TASK DIRECTIONS: Reproduce each line of the data exactly as it is.

SUPPLIED MATERIAL:
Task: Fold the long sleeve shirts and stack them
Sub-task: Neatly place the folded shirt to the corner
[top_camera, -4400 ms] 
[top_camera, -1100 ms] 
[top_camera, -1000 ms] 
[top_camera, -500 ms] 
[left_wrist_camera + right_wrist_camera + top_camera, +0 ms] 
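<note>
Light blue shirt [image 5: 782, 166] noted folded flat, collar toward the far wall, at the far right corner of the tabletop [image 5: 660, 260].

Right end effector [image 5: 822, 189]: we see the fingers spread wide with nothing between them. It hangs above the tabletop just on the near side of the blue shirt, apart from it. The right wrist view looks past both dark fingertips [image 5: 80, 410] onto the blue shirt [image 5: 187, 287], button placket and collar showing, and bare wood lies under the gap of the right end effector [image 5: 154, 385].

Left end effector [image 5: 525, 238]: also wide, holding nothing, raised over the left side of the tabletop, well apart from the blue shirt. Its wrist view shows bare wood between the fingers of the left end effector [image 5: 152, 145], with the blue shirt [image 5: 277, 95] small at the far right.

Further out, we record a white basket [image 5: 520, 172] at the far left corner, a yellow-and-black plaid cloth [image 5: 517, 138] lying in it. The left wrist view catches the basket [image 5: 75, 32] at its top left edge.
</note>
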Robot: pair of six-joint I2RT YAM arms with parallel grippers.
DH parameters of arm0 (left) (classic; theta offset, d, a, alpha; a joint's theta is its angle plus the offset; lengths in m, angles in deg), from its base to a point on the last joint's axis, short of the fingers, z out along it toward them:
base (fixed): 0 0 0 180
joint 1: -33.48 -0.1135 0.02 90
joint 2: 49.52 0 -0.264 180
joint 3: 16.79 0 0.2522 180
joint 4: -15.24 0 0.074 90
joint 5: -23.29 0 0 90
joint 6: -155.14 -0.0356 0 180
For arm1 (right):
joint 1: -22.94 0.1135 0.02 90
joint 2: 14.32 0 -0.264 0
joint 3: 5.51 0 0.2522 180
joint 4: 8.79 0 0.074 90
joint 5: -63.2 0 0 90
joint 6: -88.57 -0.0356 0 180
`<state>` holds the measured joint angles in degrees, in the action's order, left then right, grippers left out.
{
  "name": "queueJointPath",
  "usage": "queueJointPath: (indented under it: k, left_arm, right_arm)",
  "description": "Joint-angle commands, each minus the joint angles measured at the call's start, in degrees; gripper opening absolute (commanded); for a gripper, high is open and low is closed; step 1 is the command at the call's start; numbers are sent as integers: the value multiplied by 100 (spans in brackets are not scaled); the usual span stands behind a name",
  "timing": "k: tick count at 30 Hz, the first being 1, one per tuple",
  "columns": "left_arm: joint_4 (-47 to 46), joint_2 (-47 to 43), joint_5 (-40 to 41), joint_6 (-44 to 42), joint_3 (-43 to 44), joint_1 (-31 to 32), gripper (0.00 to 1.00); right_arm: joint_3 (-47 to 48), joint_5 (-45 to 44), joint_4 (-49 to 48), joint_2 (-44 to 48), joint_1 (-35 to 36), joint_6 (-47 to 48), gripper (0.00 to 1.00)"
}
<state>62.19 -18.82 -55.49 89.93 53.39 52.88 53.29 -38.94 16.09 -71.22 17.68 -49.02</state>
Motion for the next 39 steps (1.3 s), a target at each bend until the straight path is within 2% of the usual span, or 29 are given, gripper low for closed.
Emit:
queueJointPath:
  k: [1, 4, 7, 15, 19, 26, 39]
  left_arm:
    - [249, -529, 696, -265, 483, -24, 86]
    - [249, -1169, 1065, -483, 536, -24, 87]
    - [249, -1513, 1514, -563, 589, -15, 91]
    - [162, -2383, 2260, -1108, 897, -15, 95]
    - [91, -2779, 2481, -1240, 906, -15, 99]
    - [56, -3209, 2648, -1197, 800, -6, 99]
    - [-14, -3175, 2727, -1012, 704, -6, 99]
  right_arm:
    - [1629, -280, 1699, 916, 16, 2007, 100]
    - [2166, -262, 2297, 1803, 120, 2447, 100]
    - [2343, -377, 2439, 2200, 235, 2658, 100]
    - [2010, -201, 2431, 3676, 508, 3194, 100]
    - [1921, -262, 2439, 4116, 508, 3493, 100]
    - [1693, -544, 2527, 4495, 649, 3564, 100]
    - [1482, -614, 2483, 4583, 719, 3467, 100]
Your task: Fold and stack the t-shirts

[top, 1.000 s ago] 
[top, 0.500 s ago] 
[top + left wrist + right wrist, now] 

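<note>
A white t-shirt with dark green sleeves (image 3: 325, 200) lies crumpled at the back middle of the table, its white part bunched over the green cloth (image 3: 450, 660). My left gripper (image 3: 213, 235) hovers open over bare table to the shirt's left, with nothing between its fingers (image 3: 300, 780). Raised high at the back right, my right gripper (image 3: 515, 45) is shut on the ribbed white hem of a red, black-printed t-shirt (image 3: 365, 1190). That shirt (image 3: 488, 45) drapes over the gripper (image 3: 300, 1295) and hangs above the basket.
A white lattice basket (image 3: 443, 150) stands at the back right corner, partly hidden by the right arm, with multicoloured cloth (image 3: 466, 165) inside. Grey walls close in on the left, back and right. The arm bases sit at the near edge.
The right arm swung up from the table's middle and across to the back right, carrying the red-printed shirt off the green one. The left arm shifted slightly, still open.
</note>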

OUTPUT OF THE EXERCISE:
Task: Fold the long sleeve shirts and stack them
Sub-task: Neatly place the folded shirt to the corner
[top_camera, -4400 ms] 
[top_camera, -1100 ms] 
[top_camera, -1000 ms] 
[top_camera, -500 ms] 
[left_wrist_camera + right_wrist_camera + top_camera, +0 ms] 
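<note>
Light blue shirt [image 5: 782, 166] noted folded flat, collar toward the far wall, at the far right corner of the tabletop [image 5: 660, 260].

Right end effector [image 5: 822, 189]: we see the fingers spread wide with nothing between them. It hangs above the tabletop just on the near side of the blue shirt, apart from it. The right wrist view looks past both dark fingertips [image 5: 80, 410] onto the blue shirt [image 5: 187, 287], button placket and collar showing, and bare wood lies under the gap of the right end effector [image 5: 154, 385].

Left end effector [image 5: 525, 238]: also wide, holding nothing, raised over the left side of the tabletop, well apart from the blue shirt. Its wrist view shows bare wood between the fingers of the left end effector [image 5: 152, 145], with the blue shirt [image 5: 277, 95] small at the far right.

Further out, we record a white basket [image 5: 520, 172] at the far left corner, a yellow-and-black plaid cloth [image 5: 517, 138] lying in it. The left wrist view catches the basket [image 5: 75, 32] at its top left edge.
</note>
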Robot: pair of six-joint I2RT YAM arms with parallel grippers.
DH parameters of arm0 (left) (classic; theta offset, d, a, alpha; a joint's theta is its angle plus the offset; lengths in m, angles in deg), from its base to a point on the last joint's axis, short of the fingers, z out along it toward them:
base (fixed): 0 0 0 180
joint 1: -33.48 -0.1135 0.02 90
joint 2: 49.52 0 -0.264 180
joint 3: 16.79 0 0.2522 180
joint 4: -15.24 0 0.074 90
joint 5: -23.29 0 0 90
joint 6: -155.14 -0.0356 0 180
For arm1 (right):
joint 1: -22.94 0.1135 0.02 90
joint 2: 14.32 0 -0.264 0
joint 3: 5.51 0 0.2522 180
joint 4: 8.79 0 0.074 90
joint 5: -63.2 0 0 90
joint 6: -88.57 -0.0356 0 180
`<state>` holds the measured joint angles in degrees, in the action's order, left then right, grippers left out.
{
  "name": "queueJointPath",
  "usage": "queueJointPath: (indented under it: k, left_arm, right_arm)",
  "description": "Joint-angle commands, each minus the joint angles measured at the call's start, in degrees; gripper opening absolute (commanded); for a gripper, high is open and low is closed; step 1 is the command at the call's start; numbers are sent as integers: the value multiplied by 100 (spans in brackets are not scaled); the usual span stands behind a name",
  "timing": "k: tick count at 30 Hz, the first being 1, one per tuple",
  "columns": "left_arm: joint_4 (-47 to 46), joint_2 (-47 to 43), joint_5 (-40 to 41), joint_6 (-44 to 42), joint_3 (-43 to 44), joint_1 (-31 to 32), gripper (0.00 to 1.00); right_arm: joint_3 (-47 to 48), joint_5 (-45 to 44), joint_4 (-49 to 48), joint_2 (-44 to 48), joint_1 (-35 to 36), joint_6 (-47 to 48), gripper (0.00 to 1.00)"
}
<state>62.19 -18.82 -55.49 89.93 53.39 52.88 53.29 -38.94 16.09 -71.22 17.68 -49.02</state>
Motion for the next 39 steps (1.3 s), a target at each bend until the straight path is within 2% of the usual span, or 29 are given, gripper low for closed.
Emit:
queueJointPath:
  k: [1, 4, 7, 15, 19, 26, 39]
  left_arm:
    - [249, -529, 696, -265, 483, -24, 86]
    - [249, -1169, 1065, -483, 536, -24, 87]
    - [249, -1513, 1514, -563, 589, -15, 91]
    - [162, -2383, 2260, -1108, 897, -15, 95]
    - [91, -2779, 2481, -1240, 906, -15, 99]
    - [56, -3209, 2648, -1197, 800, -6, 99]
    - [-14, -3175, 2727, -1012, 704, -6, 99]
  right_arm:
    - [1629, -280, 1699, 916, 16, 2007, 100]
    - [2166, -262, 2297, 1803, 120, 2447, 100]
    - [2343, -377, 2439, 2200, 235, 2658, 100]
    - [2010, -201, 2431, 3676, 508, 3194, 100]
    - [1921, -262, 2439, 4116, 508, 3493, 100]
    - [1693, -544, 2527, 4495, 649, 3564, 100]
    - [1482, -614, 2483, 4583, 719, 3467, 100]
Your task: Fold and stack the t-shirts

[top, 1.000 s ago] 
[top, 0.500 s ago] 
[top + left wrist + right wrist, now] 

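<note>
A white t-shirt with dark green sleeves (image 3: 325, 200) lies crumpled at the back middle of the table, its white part bunched over the green cloth (image 3: 450, 660). My left gripper (image 3: 213, 235) hovers open over bare table to the shirt's left, with nothing between its fingers (image 3: 300, 780). Raised high at the back right, my right gripper (image 3: 515, 45) is shut on the ribbed white hem of a red, black-printed t-shirt (image 3: 365, 1190). That shirt (image 3: 488, 45) drapes over the gripper (image 3: 300, 1295) and hangs above the basket.
A white lattice basket (image 3: 443, 150) stands at the back right corner, partly hidden by the right arm, with multicoloured cloth (image 3: 466, 165) inside. Grey walls close in on the left, back and right. The arm bases sit at the near edge.
The right arm swung up from the table's middle and across to the back right, carrying the red-printed shirt off the green one. The left arm shifted slightly, still open.
</note>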

No further output is needed for this exercise.